Exercise:
Look through the entries that follow and count the lines with the word "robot". The reply is that number alone.

Material supplied:
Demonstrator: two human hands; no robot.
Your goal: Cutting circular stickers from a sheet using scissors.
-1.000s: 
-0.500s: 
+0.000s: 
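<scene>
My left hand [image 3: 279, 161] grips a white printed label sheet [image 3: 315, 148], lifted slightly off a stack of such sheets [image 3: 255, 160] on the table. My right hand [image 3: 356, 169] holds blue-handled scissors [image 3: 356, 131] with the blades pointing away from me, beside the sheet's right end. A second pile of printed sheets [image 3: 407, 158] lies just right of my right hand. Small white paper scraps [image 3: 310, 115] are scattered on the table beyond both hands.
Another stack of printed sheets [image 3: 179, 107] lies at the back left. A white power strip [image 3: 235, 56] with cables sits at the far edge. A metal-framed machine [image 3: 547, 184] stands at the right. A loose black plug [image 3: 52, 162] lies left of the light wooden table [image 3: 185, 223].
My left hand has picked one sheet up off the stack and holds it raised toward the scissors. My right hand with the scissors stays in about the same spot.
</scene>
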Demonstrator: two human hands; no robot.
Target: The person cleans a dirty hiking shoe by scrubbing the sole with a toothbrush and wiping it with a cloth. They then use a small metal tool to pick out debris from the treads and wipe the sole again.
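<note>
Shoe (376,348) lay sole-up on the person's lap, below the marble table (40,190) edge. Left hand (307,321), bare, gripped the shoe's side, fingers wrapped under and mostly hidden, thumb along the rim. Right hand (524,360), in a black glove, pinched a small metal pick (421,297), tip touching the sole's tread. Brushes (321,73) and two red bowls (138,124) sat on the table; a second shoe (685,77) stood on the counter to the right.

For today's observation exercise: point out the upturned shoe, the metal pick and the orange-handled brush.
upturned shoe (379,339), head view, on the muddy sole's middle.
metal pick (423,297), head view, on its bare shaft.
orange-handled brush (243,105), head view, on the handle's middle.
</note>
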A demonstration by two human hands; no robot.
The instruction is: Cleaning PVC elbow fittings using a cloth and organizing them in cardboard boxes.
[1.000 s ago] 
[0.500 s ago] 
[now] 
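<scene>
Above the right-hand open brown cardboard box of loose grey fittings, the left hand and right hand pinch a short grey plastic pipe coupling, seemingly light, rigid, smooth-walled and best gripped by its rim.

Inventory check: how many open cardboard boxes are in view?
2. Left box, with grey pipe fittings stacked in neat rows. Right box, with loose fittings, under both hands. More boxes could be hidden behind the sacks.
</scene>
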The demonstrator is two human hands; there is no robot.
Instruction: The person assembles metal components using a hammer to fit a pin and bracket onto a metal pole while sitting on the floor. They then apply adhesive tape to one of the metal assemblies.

Solution for this task:
4